Una tale sclerotizzazione dei flussi, che può verificarsi anche in assenza di eventi eclatanti e, dunque, in maniera apparentemente immotivata agli occhi anche degli analisti (che cosa accada nei porti cinesi, indiani e bengalesi è anche difficile da sapere, oltre che spesso trascurabile di per sé), influenza le tariffe di trasporto, che agiscono in modo simile ad un tasso azionario in base a domanda e offerta.
Nel vessel bunching va dunque ricercata una componente di quei prezzi ‘monstre’ che gli spedizionieri continuano a vedersi chiedere anche in momenti di relativa tranquillità, in quanto tra la causa e l’effetto intercorre uno sfasamento temporale, amplificato dalla distanza fisica tra il luogo in cui il problema si verifica e quello di chi noleggia, che tende a slegare il loro nesso.
Una conferma che la dinamica dei trasporti marittimi non abbia mai ripreso l’andamento ‘normale’, ossia pre-pandemico, lo si ha dai dati pubblicati settimanalmente da Drewry: il World Container Index (WCI) mostra infatti fluttuazioni significative – quello, sì, in modo costante – ormai dal 2020.
Tanto per dire, l’indice composito della scorsa settimana risulta in diminuzione del 4% sulla precedente, attestandosi a poco più di 3mila dollari per container da 40 piedi: un valore che è del 70% inferiore (dunque una buona notizia) rispetto al picco pandemico assoluto, $10.377 per container registrati nel settembre 2021.
Peccato che esso rimanga del 118% superiore rispetto alla media pre-pandemia del 2019, che era di 1.420 dollari per container da 40 piedi.
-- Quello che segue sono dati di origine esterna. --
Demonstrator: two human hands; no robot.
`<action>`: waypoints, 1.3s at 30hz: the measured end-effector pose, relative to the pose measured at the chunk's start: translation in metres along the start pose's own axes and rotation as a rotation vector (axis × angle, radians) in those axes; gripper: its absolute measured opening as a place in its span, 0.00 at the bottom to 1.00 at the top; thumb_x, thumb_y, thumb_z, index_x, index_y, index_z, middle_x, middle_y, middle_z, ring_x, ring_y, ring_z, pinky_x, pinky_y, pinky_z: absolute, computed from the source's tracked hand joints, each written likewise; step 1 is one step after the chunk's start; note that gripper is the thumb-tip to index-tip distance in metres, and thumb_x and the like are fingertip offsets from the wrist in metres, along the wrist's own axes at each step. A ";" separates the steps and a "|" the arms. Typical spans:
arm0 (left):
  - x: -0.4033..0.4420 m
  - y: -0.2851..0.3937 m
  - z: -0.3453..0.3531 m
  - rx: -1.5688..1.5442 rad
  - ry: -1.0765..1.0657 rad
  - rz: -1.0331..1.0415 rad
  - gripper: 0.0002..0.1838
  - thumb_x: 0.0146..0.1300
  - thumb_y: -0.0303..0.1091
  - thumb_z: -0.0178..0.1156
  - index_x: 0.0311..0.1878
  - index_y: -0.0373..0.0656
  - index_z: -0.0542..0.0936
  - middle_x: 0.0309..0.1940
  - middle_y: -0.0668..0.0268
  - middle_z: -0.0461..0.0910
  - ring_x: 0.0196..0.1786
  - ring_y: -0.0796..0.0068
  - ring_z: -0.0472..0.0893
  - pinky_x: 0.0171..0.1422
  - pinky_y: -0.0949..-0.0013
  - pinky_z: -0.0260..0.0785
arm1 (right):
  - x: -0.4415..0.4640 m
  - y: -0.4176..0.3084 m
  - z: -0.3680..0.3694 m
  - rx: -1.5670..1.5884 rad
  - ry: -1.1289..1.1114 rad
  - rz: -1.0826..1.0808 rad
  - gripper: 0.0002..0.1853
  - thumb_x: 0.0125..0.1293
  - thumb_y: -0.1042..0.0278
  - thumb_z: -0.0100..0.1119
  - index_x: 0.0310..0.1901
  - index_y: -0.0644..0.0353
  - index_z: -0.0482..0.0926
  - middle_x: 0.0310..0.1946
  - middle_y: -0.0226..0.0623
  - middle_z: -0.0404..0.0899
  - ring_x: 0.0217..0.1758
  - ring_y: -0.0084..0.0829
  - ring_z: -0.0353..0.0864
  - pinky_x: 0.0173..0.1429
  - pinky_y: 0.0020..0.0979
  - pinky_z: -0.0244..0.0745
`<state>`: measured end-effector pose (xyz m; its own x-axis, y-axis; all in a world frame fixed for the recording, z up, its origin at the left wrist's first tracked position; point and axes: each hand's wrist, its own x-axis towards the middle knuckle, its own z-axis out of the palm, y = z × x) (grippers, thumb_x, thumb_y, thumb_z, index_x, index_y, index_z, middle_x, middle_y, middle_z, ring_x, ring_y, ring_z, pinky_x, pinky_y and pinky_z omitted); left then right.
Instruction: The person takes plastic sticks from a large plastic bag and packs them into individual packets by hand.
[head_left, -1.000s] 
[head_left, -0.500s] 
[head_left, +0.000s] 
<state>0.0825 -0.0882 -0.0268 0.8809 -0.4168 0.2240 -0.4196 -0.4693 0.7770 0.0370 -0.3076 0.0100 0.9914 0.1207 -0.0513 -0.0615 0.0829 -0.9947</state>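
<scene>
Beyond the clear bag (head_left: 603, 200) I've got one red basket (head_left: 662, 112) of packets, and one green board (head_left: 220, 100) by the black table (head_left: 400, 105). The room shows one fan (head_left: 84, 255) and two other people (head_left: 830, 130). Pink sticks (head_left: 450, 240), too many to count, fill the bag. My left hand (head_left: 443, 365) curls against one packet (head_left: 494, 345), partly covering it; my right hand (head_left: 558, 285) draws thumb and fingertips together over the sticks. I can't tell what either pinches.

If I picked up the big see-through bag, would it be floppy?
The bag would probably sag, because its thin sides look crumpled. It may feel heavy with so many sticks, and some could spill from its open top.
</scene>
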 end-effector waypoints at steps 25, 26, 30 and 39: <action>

Anche la media annuale (YTD) del 2024 è di $4.036 per feu, di $1.200 superiore della media decennale ($2.836), il che dimostra come, al netto dell’andamento delle singole settimane, si viaggi sempre pagando un container ben più di quanto non si facesse sino al 2019.
Dunque, il legame tra i due fenomeni è stringente, fanno parte dello stesso puzzle: il vero problema è che guardare alla sua ricomposizione è probabilmente sbagliato, in quanto le tessere stesse che lo compongono sono cambiate – e molte non le abbiamo ancora scoperte.